The non-Moro indigenous peoples should have the option to choose which system they will use for the recognition and delineation of their ancestral domains and ancestral lands.

It is my view that judicial affirmation as used in this draft undermines the rights of the non-Moro indigenous peoples to their ancestral domains and ancestral lands, and their rights to natural resources contained in the IPRA and the UNDRIP.

The draft law mentioned that a law will be enacted by the Bangsamoro Parliament, which recognizes rights of non-Moro indigenous peoples to natural resources within their native titles as provided for in Section 11, Article XII. This law should be coherent with the standards set in the UNDRIP and in the IPRA. 

Non-Moro indigenous peoples

I view with great concern the comment of MILF chief negotiator Mohagher Iqbal, who said that “among the amendments so far made to which the MILF did not “accept in principle” was the inclusion of the Indigenous Peoples’ Rights Act in the proposed Bangsamoro law.”

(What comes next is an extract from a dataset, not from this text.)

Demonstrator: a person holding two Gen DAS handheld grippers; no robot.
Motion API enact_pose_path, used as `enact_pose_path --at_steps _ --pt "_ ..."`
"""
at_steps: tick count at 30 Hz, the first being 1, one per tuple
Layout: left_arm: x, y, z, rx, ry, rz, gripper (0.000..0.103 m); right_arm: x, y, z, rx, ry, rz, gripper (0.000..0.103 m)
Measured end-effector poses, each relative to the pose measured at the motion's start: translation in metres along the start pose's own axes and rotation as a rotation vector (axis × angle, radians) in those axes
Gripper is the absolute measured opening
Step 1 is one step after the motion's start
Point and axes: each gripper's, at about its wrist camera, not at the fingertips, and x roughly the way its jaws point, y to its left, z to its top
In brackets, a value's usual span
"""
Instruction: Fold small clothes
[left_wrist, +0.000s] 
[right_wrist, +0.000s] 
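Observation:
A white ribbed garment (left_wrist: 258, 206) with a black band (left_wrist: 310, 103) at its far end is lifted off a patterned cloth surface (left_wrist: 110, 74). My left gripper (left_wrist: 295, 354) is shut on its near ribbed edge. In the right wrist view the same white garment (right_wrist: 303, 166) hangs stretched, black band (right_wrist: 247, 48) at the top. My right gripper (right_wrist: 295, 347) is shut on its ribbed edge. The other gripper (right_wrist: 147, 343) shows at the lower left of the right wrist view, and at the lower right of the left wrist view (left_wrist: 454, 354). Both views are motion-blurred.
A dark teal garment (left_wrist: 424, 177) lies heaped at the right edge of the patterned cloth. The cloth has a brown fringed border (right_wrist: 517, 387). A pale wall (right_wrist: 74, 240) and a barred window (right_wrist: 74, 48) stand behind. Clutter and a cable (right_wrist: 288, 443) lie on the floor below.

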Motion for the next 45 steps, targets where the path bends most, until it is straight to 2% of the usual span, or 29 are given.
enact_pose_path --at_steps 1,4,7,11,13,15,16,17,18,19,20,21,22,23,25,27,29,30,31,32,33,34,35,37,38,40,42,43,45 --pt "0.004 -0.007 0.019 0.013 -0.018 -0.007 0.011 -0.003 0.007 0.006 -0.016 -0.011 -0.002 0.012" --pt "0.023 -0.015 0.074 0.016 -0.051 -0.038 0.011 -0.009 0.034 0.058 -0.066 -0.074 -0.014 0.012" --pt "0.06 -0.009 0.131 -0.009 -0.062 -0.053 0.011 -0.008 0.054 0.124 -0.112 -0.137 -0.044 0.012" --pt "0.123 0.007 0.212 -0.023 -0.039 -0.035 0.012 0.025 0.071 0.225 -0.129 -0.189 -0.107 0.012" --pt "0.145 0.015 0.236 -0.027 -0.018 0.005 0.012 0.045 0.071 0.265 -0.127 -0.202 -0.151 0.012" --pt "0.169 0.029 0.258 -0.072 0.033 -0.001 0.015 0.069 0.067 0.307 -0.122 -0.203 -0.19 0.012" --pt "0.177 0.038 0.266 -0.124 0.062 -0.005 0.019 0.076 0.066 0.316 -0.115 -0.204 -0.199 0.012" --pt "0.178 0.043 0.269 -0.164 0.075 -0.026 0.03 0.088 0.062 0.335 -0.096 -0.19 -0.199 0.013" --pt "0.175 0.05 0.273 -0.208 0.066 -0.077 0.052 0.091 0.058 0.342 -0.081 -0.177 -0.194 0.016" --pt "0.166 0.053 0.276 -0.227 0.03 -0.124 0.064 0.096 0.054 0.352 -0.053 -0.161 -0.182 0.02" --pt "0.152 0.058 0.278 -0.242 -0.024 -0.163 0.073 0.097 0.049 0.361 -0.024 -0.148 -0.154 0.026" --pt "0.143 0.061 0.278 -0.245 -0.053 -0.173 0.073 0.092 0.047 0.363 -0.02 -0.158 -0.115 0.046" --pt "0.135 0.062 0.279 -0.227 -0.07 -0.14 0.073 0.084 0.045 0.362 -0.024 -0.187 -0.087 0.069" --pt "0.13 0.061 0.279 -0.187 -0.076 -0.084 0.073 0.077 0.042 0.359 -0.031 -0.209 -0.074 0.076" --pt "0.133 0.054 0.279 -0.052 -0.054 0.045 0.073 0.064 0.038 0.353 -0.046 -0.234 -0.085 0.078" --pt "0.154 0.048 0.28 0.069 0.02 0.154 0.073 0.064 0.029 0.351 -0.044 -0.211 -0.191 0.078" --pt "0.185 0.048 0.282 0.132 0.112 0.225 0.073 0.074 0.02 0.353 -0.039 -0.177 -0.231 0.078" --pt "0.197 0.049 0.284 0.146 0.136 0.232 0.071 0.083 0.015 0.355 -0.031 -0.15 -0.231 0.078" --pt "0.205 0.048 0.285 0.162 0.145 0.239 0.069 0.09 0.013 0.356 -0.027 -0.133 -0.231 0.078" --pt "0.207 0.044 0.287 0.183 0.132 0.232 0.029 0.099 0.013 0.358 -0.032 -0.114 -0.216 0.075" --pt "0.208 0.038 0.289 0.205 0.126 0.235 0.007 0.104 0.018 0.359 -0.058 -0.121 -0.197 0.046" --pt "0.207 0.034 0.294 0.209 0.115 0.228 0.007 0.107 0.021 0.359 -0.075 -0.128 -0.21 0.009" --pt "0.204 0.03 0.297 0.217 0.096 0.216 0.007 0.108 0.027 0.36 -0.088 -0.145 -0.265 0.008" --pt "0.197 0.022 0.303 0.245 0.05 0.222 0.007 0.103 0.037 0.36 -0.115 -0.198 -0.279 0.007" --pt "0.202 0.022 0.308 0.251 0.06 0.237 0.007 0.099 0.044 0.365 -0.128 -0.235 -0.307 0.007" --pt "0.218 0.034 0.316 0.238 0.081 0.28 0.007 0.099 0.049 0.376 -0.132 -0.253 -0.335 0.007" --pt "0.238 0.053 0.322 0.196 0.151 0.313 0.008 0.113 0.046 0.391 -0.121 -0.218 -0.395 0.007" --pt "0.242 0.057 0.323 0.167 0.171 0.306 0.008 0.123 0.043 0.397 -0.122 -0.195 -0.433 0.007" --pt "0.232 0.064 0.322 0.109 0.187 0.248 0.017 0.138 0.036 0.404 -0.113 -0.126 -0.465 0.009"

He also mentioned that IPRA was not part of the peace deal. This indicates that there is more work to be done. 

Clearly, the strong lobby mounted by affected indigenous peoples from Mindanao and their support groups and the efforts of Congresswoman Nancy Catamco and other House members led to the changes. I congratulate them for these achievements.  

I hope that the next processes such as the plenary will address the concerns I raised. I also hope that technical working groups will be established by the Senate, ensuring the full and effective participation of the leaders and representatives of the non-Moro indigenous peoples.

It is very unfortunate that this meaningful participation was not seen in the processes undertaken by the ad hoc committee.

I am hopeful that good faith and a sincere commitment to uphold the rights of indigenous peoples will guide the path towards the final enactment of the Bangsamoro Law. 

Equality and non-discrimination still remain the bedrock of International Human Rights Law. Therefore, it is unacceptable to see a law which relegates non-Moro indigenous peoples as second class citizens in their own ancestral domains and territories.  – Rappler.com

Victoria Tauli-Corpuz is the current United Nations Special Rapporteur on the Rights of Indigenous Peoples, appointed by the UN Human Rights Council for this mandate from 2014-2017. She is an independent human rights expert focusing on indigenous peoples’ rights and women’s rights. She is an indigenous person, a Kankana-ey Igorot, from the Mountain Province in the Cordillera Region.